[[ MATERIAL PROVIDED, beginning ]]
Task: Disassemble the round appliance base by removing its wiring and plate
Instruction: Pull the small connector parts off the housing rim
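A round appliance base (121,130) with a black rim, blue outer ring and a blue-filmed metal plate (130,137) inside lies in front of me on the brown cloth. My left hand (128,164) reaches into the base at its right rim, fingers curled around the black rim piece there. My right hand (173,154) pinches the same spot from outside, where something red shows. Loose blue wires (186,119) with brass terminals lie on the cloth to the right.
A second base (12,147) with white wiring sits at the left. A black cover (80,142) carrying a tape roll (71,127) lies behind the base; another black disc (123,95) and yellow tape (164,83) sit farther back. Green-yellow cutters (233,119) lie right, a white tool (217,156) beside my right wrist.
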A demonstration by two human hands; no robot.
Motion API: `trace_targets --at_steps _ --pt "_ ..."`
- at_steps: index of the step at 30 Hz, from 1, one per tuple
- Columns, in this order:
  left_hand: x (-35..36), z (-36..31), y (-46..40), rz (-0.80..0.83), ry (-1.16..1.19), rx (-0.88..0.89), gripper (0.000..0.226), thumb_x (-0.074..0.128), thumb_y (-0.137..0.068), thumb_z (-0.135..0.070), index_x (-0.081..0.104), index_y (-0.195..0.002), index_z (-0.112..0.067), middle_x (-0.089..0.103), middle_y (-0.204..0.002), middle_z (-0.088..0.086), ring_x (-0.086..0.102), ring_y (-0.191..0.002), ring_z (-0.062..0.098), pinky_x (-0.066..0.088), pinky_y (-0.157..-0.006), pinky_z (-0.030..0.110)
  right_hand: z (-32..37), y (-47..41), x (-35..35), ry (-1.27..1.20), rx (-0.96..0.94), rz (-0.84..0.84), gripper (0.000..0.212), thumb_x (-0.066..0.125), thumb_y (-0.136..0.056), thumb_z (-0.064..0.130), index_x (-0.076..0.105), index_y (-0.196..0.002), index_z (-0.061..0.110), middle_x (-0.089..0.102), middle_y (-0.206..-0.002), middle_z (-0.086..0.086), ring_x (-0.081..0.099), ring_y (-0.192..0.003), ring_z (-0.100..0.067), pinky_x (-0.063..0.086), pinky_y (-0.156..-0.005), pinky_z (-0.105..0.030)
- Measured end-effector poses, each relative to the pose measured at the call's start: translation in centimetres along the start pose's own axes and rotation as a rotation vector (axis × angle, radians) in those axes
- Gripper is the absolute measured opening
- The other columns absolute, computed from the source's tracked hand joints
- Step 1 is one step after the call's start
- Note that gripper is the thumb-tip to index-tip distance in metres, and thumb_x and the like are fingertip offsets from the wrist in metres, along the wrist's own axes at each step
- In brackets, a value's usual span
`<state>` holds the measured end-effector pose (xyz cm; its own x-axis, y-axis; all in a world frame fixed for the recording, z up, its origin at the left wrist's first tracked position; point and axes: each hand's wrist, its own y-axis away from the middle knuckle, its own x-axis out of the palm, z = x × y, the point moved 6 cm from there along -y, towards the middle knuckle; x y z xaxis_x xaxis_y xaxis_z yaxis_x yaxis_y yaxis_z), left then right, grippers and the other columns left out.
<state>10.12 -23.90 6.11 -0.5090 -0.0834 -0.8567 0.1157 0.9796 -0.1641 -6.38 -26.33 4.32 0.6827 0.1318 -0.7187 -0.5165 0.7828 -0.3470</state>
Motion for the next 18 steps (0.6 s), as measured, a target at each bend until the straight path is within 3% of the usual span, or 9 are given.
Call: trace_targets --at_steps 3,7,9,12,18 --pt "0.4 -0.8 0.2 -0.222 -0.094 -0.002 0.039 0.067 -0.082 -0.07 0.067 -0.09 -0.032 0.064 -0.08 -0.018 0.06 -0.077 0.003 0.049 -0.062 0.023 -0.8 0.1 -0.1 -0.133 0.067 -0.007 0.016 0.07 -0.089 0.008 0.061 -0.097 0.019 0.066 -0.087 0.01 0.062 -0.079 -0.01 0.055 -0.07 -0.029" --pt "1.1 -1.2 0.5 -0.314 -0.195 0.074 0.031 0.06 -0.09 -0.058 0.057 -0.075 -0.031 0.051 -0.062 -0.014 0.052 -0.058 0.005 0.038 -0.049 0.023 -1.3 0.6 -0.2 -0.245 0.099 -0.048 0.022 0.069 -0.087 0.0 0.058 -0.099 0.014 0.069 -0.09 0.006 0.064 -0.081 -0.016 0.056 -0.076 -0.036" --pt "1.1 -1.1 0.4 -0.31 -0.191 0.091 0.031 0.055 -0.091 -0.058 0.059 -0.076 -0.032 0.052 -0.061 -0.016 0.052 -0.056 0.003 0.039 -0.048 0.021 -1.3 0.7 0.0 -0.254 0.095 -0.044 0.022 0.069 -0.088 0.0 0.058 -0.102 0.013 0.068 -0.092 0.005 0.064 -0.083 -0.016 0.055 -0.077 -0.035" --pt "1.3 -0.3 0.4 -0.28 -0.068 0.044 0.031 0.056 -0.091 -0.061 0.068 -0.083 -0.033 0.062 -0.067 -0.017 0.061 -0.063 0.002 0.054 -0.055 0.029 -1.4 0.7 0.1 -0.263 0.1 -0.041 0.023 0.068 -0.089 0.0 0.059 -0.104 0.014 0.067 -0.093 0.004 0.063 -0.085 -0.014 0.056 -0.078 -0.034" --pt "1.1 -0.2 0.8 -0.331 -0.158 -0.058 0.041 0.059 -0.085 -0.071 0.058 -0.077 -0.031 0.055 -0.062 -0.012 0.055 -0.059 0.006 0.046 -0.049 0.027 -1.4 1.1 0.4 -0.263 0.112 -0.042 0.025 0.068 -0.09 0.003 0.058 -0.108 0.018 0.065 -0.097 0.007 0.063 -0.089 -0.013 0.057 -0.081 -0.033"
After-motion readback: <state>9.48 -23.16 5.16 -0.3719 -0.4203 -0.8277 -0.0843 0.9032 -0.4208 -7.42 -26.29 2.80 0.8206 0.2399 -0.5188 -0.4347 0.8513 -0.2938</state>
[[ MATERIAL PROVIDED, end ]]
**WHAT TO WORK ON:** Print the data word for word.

**TASK RESULT:**
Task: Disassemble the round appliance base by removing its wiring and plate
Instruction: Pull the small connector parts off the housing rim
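A round appliance base (121,130) with a black rim, blue outer ring and a blue-filmed metal plate (130,137) inside lies in front of me on the brown cloth. My left hand (128,164) reaches into the base at its right rim, fingers curled around the black rim piece there. My right hand (173,154) pinches the same spot from outside, where something red shows. Loose blue wires (186,119) with brass terminals lie on the cloth to the right.
A second base (12,147) with white wiring sits at the left. A black cover (80,142) carrying a tape roll (71,127) lies behind the base; another black disc (123,95) and yellow tape (164,83) sit farther back. Green-yellow cutters (233,119) lie right, a white tool (217,156) beside my right wrist.
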A demonstration by two human hands; no robot.
Motion API: `trace_targets --at_steps _ --pt "_ ..."`
- at_steps: index of the step at 30 Hz, from 1, one per tuple
- Columns, in this order:
  left_hand: x (-35..36), z (-36..31), y (-46..40), rz (-0.80..0.83), ry (-1.16..1.19), rx (-0.88..0.89), gripper (0.000..0.226), thumb_x (-0.074..0.128), thumb_y (-0.137..0.068), thumb_z (-0.135..0.070), index_x (-0.081..0.104), index_y (-0.195..0.002), index_z (-0.112..0.067), middle_x (-0.089..0.103), middle_y (-0.204..0.002), middle_z (-0.088..0.086), ring_x (-0.086..0.102), ring_y (-0.191..0.002), ring_z (-0.062..0.098), pinky_x (-0.066..0.088), pinky_y (-0.157..-0.006), pinky_z (-0.030..0.110)
  right_hand: z (-32..37), y (-47..41), x (-35..35), ry (-1.27..1.20), rx (-0.96..0.94), rz (-0.84..0.84), gripper (0.000..0.212), thumb_x (-0.066..0.125), thumb_y (-0.136..0.056), thumb_z (-0.064..0.130), index_x (-0.076..0.105), index_y (-0.196..0.002), index_z (-0.061..0.110), middle_x (-0.089..0.102), middle_y (-0.206..-0.002), middle_z (-0.086..0.086), ring_x (-0.081..0.099), ring_y (-0.192..0.003), ring_z (-0.100..0.067), pinky_x (-0.063..0.086), pinky_y (-0.156..-0.005), pinky_z (-0.105..0.030)
- Measured end-effector poses, each relative to the pose measured at the call's start: translation in centimetres along the start pose's own axes and rotation as a rotation vector (axis × angle, radians) in those axes
- Gripper is the absolute measured opening
- The other columns absolute, computed from the source's tracked hand joints
- Step 1 is one step after the call's start
- Note that gripper is the thumb-tip to index-tip distance in metres, and thumb_x and the like are fingertip offsets from the wrist in metres, along the wrist's own axes at each step
- In brackets, a value's usual span
`<state>` holds the measured end-effector pose (xyz cm; its own x-axis, y-axis; all in a world frame fixed for the recording, z up, its origin at the left wrist's first tracked position; point and axes: each hand's wrist, its own y-axis away from the middle knuckle, its own x-axis out of the palm, z = x × y, the point moved 6 cm from there along -y, towards the middle knuckle; x y z xaxis_x xaxis_y xaxis_z yaxis_x yaxis_y yaxis_z), left then right, grippers and the other columns left out.
<state>10.12 -23.90 6.11 -0.5090 -0.0834 -0.8567 0.1157 0.9796 -0.1641 -6.38 -26.33 4.32 0.6827 0.1318 -0.7187 -0.5165 0.7828 -0.3470</state>
Motion for the next 18 steps (0.6 s), as measured, a target at each bend until the straight path is within 3% of the usual span, or 9 are given.
Call: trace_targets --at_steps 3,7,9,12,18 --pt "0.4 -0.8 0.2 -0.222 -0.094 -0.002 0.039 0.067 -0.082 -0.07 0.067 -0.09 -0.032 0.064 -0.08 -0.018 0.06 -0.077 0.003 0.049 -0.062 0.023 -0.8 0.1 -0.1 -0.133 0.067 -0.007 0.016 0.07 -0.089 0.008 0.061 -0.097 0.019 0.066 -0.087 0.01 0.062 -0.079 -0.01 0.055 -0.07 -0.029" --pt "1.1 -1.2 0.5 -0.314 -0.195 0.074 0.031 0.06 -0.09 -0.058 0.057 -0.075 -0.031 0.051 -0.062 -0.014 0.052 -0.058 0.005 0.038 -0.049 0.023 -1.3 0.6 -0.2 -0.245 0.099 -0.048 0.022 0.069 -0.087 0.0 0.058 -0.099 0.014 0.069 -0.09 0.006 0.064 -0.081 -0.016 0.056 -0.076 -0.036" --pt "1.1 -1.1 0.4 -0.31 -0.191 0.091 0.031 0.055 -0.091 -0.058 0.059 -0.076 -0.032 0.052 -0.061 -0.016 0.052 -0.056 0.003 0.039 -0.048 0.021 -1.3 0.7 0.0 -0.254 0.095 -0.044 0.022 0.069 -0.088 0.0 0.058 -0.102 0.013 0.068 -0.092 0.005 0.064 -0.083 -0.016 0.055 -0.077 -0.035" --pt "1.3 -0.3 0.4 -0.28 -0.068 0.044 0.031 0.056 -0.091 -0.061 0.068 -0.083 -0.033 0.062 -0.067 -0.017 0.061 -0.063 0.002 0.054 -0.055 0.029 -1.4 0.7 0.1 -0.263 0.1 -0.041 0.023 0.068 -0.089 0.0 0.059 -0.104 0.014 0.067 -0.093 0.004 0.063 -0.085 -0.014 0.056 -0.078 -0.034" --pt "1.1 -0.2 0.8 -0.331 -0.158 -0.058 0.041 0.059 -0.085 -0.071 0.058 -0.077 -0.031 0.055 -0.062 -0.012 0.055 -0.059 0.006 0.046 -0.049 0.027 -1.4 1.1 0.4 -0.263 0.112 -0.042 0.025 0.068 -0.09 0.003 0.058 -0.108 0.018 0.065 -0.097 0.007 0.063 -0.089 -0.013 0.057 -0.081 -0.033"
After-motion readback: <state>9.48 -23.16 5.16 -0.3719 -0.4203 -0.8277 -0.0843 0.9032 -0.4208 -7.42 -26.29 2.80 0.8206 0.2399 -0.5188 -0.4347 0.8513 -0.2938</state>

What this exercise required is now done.